▸ Available records:
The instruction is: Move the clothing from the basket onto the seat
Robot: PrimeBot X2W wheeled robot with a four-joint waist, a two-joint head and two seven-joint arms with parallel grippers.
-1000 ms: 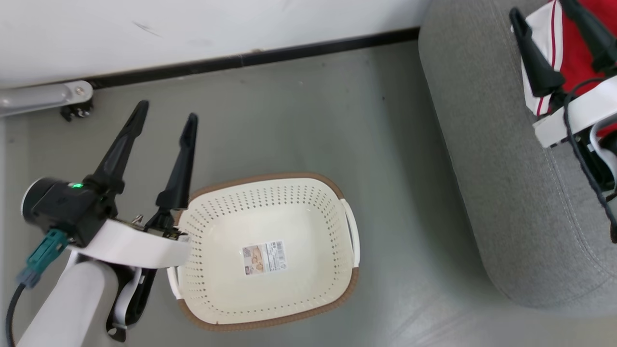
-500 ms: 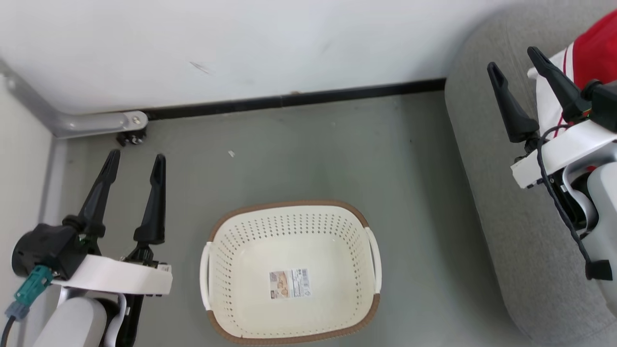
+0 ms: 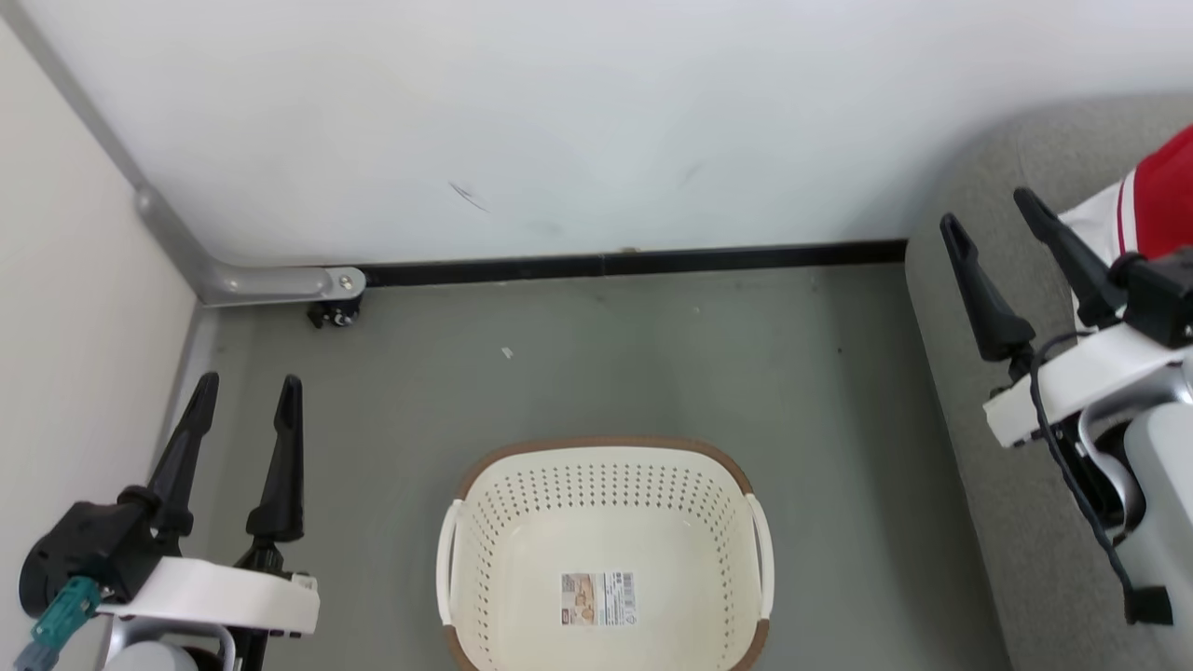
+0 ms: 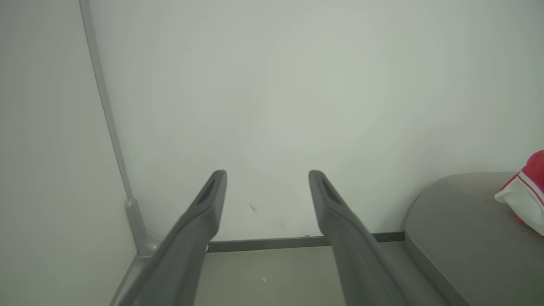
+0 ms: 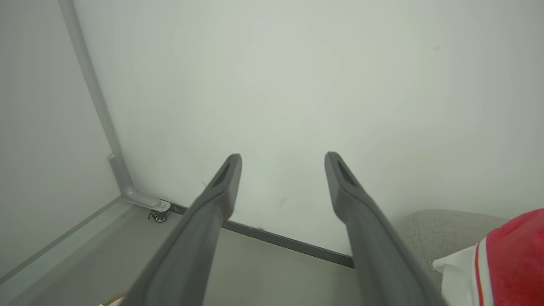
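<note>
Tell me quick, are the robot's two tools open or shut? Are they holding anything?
The left tool is open, holding nothing.
The right tool is open, holding nothing.

Bright, even light; soft shadows; wrist views slightly soft

- The basket point(image 3: 604, 444) stands on the grey floor point(image 3: 606, 363) at bottom centre, cut off by the lower edge, a barcode label point(image 3: 597, 598) on its pale bottom.
- The left gripper point(image 3: 250, 379) hovers at lower left, well apart from the basket, jaws spread wide, holding nothing.
- The right gripper point(image 3: 986, 207) hangs over the seat point(image 3: 1016, 149) at right, jaws likewise apart.
- The clothing point(image 3: 1160, 200), red with white trim, lies on the seat just beyond that gripper.
- A black baseboard point(image 3: 634, 263) lines the white wall point(image 3: 559, 121).
</note>
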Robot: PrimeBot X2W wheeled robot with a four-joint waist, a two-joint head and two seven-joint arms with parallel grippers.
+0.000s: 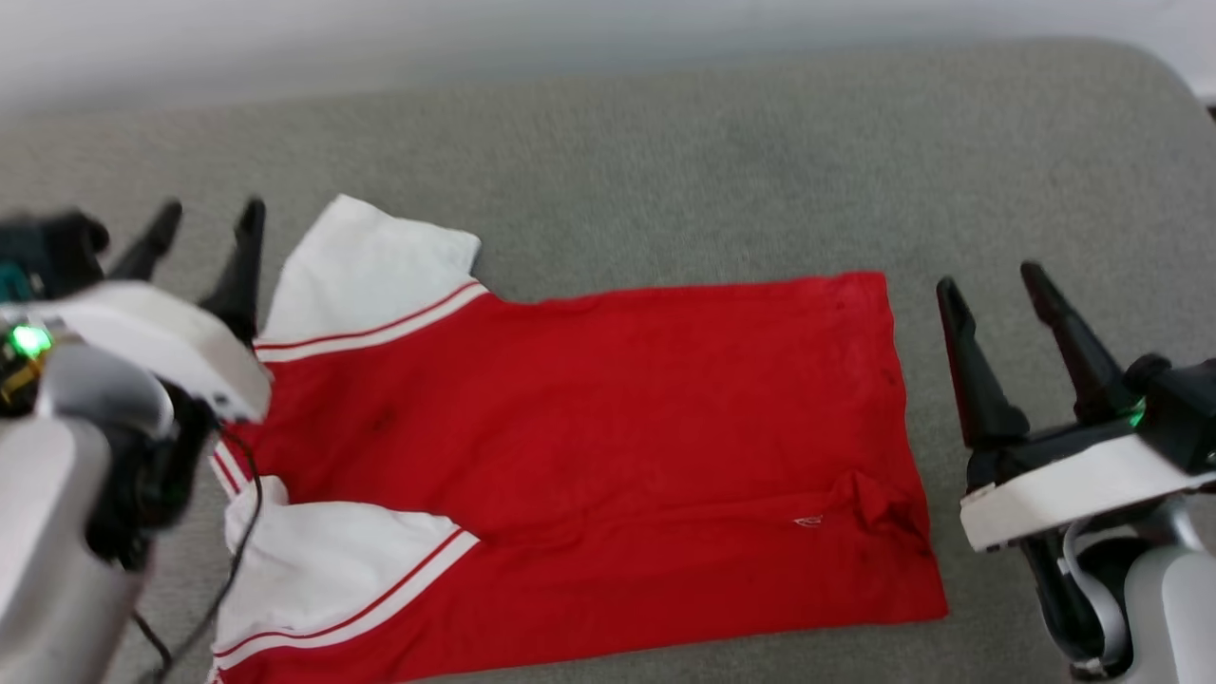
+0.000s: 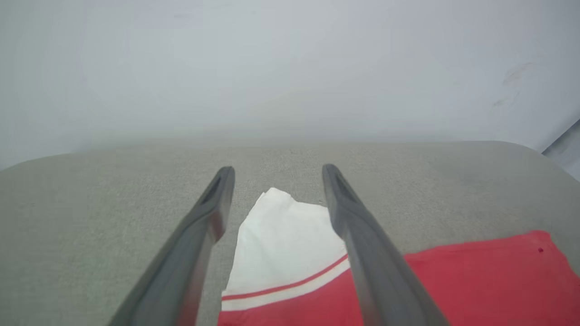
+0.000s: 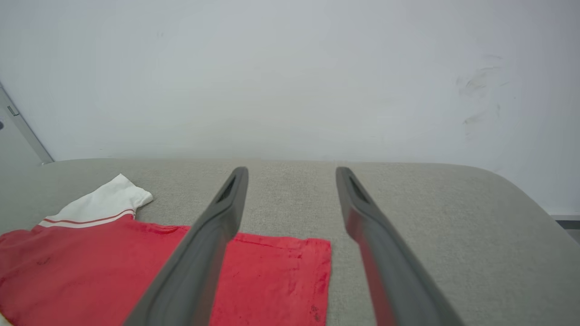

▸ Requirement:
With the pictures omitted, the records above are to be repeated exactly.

▸ Output of the task:
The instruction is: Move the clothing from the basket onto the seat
Robot: PrimeBot X2W wheeled robot with a four-joint waist, a two-joint head and two seven-joint arms with parallel grippers.
-1000 ms: 
-500 ms: 
+0 ms: 
+0 ms: 
+0 ms: 
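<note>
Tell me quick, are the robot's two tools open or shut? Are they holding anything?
The left tool is open, holding nothing.
The right tool is open, holding nothing.

Bright, even light; soft shadows; wrist views slightly soft

- The basket point(image 3: 604, 444) stands on the grey floor point(image 3: 606, 363) at bottom centre, cut off by the lower edge, a barcode label point(image 3: 597, 598) on its pale bottom.
- The left gripper point(image 3: 250, 379) hovers at lower left, well apart from the basket, jaws spread wide, holding nothing.
- The right gripper point(image 3: 986, 207) hangs over the seat point(image 3: 1016, 149) at right, jaws likewise apart.
- The clothing point(image 3: 1160, 200), red with white trim, lies on the seat just beyond that gripper.
- A black baseboard point(image 3: 634, 263) lines the white wall point(image 3: 559, 121).
</note>
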Robot: PrimeBot X2W wheeled robot with a four-joint waist, a two-joint head and two seven-joint arms with parallel grippers.
+0.000s: 
+0.000s: 
+0.000s: 

No more work remains in this exercise.